*** SOURCE DATA

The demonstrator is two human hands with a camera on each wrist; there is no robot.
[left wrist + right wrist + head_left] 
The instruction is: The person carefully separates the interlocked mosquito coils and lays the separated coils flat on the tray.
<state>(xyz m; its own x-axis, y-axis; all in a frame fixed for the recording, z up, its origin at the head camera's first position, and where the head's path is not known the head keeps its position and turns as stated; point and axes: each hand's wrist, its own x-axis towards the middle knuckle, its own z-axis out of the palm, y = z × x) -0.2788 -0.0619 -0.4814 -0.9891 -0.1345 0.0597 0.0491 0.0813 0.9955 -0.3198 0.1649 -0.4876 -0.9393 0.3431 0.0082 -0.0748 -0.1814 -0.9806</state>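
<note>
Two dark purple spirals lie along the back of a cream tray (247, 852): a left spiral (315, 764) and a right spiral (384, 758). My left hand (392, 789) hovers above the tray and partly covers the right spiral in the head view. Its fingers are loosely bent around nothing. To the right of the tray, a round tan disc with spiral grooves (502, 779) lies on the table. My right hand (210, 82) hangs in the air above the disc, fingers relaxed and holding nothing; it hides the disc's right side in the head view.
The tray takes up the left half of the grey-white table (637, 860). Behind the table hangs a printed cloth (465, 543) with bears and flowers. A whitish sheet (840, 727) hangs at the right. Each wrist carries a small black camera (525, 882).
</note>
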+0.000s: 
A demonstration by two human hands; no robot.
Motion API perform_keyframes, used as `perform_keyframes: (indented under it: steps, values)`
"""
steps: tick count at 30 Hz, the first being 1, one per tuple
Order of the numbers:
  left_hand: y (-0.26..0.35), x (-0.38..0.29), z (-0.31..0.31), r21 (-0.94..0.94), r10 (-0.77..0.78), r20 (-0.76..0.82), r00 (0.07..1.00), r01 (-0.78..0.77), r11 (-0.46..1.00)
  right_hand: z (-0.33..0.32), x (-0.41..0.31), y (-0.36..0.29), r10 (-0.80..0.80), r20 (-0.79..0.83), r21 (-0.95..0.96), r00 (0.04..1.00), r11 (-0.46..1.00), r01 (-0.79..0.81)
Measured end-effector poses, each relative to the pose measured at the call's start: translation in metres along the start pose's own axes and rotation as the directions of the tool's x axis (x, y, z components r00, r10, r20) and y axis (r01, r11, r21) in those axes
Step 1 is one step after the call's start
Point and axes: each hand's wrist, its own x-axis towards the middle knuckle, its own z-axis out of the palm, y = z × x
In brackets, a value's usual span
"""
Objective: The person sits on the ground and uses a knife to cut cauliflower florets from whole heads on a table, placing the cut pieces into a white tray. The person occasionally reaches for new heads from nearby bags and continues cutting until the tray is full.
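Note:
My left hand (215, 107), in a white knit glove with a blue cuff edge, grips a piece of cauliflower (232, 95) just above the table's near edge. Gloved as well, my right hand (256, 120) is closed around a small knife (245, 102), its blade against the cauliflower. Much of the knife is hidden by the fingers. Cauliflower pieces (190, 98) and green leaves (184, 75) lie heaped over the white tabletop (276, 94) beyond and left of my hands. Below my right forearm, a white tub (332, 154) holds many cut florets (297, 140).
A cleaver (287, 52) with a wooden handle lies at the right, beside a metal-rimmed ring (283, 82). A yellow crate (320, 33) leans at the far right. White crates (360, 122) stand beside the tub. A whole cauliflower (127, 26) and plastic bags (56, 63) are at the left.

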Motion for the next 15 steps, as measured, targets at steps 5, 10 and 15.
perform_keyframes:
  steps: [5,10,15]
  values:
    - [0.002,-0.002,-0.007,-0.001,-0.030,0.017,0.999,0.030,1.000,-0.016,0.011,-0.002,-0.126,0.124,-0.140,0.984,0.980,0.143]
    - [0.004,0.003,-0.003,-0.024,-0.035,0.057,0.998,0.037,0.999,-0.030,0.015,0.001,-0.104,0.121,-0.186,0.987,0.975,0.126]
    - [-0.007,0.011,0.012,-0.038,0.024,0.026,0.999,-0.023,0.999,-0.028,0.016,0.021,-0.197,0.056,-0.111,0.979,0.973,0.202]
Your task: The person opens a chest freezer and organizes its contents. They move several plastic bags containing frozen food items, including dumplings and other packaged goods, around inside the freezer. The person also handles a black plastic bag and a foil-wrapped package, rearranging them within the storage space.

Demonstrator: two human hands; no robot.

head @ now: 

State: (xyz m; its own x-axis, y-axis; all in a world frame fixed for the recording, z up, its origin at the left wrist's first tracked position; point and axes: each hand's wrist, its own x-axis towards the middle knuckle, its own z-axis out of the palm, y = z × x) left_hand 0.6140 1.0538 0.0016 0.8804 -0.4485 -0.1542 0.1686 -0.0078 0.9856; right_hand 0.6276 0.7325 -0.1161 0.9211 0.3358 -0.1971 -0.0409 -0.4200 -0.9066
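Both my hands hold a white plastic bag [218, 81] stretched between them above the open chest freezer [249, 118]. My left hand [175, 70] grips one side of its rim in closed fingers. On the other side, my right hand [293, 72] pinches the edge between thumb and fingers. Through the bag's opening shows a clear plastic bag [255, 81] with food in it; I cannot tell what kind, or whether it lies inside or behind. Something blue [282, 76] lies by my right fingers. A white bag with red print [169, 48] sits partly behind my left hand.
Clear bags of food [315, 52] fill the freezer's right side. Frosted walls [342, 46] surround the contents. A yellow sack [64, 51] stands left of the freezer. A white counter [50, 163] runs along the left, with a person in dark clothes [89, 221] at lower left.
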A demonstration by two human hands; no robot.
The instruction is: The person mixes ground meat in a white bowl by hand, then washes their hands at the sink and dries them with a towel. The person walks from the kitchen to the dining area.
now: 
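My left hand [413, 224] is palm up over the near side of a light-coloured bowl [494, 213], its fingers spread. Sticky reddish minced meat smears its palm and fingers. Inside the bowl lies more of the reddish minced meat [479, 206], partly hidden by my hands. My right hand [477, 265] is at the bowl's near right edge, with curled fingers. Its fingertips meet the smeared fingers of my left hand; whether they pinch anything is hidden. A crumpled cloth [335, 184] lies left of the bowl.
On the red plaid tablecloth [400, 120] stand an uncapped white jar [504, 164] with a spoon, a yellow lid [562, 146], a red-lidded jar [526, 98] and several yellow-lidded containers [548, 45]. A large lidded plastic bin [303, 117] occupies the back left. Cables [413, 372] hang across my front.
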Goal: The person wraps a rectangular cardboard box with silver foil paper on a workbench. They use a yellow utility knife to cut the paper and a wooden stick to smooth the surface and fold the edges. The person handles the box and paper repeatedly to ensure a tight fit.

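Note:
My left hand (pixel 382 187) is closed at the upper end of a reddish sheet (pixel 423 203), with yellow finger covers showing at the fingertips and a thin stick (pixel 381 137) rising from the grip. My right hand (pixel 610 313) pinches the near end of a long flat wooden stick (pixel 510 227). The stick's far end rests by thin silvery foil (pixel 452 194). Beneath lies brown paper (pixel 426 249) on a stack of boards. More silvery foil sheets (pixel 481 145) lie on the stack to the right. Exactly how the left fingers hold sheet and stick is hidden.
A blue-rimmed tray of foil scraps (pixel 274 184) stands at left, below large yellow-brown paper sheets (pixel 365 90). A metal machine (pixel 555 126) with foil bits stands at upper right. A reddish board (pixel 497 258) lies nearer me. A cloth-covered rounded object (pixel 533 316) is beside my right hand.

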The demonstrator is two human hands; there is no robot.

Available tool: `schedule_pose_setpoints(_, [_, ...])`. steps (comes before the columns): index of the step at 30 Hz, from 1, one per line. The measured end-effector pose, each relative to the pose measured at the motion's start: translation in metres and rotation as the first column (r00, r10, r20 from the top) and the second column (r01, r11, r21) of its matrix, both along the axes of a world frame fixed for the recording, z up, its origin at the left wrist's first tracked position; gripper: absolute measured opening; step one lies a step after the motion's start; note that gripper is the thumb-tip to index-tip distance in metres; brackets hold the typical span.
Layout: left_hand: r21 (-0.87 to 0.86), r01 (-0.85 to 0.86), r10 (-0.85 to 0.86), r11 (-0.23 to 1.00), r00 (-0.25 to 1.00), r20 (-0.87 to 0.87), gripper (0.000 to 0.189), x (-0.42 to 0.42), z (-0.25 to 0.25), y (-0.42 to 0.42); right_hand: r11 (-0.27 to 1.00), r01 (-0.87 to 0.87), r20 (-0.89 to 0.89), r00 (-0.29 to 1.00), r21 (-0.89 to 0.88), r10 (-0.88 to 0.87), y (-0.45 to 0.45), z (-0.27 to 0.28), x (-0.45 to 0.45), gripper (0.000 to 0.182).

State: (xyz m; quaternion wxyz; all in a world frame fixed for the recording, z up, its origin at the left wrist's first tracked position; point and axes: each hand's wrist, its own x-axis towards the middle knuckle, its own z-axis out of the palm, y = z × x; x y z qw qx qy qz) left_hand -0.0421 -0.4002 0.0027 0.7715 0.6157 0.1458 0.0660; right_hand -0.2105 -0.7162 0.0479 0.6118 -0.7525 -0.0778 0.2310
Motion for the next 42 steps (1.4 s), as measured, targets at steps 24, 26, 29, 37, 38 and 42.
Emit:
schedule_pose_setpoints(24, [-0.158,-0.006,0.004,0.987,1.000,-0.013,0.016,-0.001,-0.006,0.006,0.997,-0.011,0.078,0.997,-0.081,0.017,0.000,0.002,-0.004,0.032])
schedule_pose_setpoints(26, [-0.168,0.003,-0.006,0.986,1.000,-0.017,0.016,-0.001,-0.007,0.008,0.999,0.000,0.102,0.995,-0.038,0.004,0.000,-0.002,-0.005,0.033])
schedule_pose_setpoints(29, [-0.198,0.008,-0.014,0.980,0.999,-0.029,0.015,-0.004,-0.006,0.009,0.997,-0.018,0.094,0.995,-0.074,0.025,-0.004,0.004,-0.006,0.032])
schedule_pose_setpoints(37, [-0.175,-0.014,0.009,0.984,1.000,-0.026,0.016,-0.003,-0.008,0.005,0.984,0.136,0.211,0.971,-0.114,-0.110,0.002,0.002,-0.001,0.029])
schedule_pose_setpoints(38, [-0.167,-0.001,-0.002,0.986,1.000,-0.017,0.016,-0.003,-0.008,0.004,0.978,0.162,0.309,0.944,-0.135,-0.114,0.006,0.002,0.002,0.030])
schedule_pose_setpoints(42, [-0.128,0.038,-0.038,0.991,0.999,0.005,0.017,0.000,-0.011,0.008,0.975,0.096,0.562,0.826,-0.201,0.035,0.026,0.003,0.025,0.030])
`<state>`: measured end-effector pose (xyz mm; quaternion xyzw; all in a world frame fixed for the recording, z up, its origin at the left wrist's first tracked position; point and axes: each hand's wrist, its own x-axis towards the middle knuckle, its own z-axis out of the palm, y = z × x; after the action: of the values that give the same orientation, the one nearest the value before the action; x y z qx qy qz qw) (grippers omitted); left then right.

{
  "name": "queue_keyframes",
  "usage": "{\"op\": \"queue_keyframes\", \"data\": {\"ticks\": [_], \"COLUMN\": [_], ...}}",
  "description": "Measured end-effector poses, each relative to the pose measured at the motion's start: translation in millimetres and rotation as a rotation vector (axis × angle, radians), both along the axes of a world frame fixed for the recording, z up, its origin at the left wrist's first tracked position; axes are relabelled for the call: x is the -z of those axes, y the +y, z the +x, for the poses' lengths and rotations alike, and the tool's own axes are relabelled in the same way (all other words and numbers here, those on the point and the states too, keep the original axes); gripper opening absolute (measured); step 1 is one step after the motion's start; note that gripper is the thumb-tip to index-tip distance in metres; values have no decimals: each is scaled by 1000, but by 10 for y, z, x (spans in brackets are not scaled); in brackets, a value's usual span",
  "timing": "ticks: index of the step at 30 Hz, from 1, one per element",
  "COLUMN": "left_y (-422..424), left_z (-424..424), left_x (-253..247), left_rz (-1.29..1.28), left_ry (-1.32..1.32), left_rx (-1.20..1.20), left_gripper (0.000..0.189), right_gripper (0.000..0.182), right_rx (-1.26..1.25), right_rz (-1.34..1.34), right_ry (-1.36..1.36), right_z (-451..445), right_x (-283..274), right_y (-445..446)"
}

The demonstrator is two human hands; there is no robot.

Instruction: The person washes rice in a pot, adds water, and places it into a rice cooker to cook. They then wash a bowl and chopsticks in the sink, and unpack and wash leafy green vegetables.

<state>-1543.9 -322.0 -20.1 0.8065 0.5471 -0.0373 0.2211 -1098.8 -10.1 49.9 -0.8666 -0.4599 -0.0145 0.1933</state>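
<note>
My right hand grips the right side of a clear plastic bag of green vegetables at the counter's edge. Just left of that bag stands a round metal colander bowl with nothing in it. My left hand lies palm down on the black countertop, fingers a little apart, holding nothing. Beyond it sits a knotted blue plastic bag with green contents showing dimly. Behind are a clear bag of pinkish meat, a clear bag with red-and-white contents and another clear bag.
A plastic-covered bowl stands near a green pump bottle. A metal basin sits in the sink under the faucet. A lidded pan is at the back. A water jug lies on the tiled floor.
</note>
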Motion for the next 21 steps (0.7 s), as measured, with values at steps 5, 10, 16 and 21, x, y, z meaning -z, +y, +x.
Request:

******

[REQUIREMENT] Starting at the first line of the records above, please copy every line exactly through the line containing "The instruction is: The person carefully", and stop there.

[OUTPUT OF THE TASK]
The demonstrator is two human hands with a camera on each wrist; there is no robot.
[left wrist + right wrist + head_left] 
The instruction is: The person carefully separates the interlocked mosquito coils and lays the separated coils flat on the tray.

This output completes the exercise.